The only onions were red onions, which Grace is allergic to so I couldn't get onions. I found some chocolate bars (priorities) and headed back past long lines that stretched from the cashiers at the front to the middle of the store, line after line of people.
I had somehow missed the paper towels and I was retracing my steps. When I found them I started toward the front of the store knowing Grace and Jack had gotten in line and saved a place in the mass of people.
Perhaps because I was not near the grocery section, but down near the beauty products, I found a line with only two people in front of me and I stopped moving. Grace and Jack were in a longer line and came to join me.
The picture of the people in line doesn't begin to show the craziness,
I don't know why the lines were so much worse farther down the line of cashiers. 
but as we saw all the people clustered together waiting to pay, we predicted that many people were exposed to the virus that day, and that's where Macron went wrong.
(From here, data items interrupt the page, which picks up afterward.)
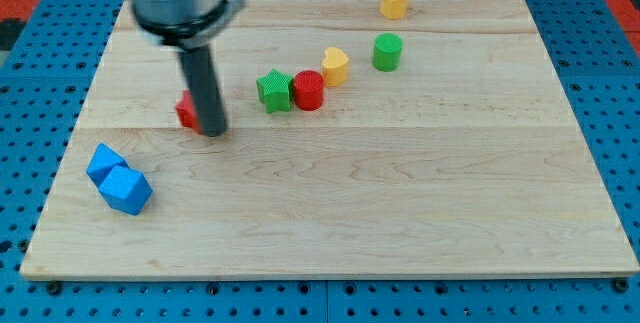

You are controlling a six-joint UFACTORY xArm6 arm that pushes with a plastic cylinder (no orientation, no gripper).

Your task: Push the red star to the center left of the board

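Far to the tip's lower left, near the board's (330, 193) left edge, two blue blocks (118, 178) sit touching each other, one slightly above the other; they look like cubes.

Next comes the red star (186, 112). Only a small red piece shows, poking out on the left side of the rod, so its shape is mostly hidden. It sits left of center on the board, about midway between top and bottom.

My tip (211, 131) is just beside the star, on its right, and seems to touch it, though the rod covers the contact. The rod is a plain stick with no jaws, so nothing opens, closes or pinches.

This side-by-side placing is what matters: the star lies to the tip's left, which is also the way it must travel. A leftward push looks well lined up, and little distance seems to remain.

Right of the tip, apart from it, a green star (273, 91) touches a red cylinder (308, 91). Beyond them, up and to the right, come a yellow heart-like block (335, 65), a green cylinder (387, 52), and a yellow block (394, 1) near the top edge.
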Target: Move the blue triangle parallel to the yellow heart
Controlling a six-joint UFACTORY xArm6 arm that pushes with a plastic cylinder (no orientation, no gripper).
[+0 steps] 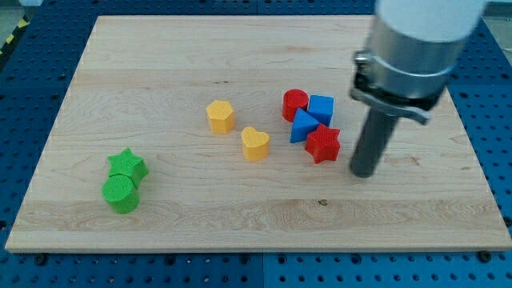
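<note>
The blue triangle [302, 126] lies right of the board's middle, wedged between a red cylinder [294, 104], a blue cube [322, 108] and a red star [323, 144]. The yellow heart [255, 143] sits a short way to the triangle's left and slightly lower. My tip [364, 171] rests on the board to the right of the red star, a small gap apart from it, lower than the triangle.
A yellow hexagon-like block [220, 116] lies up and left of the heart. A green star [128, 166] and a green cylinder [121, 194] touch each other at the view's lower left. The wooden board [256, 232] sits on a blue perforated table.
</note>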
If he'd let us know we will be allowed to go out for food during the quarantine, people wouldn't have panicked.
We also noticed that there were people in line, at least two that we saw, buying trees.
People in line buying trees because "quarantine."
Who says, "well, it's going to be a quarantine so I better buy a tree?"
That night, Macron announced the quarantine. People had to stay home unless they were going to the grocery store, the doctor, the pharmacy, to take care of someone who cannot take care of themselves, or to exercise alone. And if they were out doing any of these things, they needed to carry a paper called an "attestation."
I made a joke about "papers, please" as in Nazi Germany. And the next morning as I headed out on a run, my French neighbor asked if I had heard the news?
I said I had and he went on a bit of a rant about "papers to run, papers to eat, papers to go to the grocery!" I could tell he was not happy about the situation.
I said perhaps it would make the situation better and he gave a French shrug.
Tuesday, our first day in quarantine, was kind of normal except the builders didn't come, leaving us with a ceiling that is boarded for drywall but not mudded yet, and walls with support beams and no boards. It may be weeks before they return so we have arranged things as well as we can.
I taught from 9:30 - 2 and then had to work on my online class for the university, so it was just another work day for me.
Earl went to the butcher and said that the small grocery store in town was only allowing in two people at a time. The post office wasn't taking any mail, so Earl wasn't able to mail his absentee ballot to vote in Florida's primary.
Our friend Derrick, a loquacious Irishman, wondered how he would stand being quarantined. I suggested that he text me when he heads to the market and we could stand in line together, but I guess that defeats the purpose.
Grace, Jack Earl and I had dinner together and played cards. Jack and I lost 10-9 so it was a close match with no one feeling they were slaughtered.
I went for a regular run this morning. These horses seemed to know about the quarantine as they both stared at me, wondering if I had my papers, no doubt.

Today we spent some time cleaning our small yard, pulling greenery that has decided to grow in what was once a concrete patio or in the cracks of our house.
As I was sweeping, I found two empty snail shells and a Bueno Kinder wrapper.
Sweeping up in the garden
Earl is busy tackling the "cozy room" which has become filled with construction debris as we continue to work on our house.
After a few loads of laundry, Grace and I settled on the veranda with some sweet drinks -- menthe a l'eau.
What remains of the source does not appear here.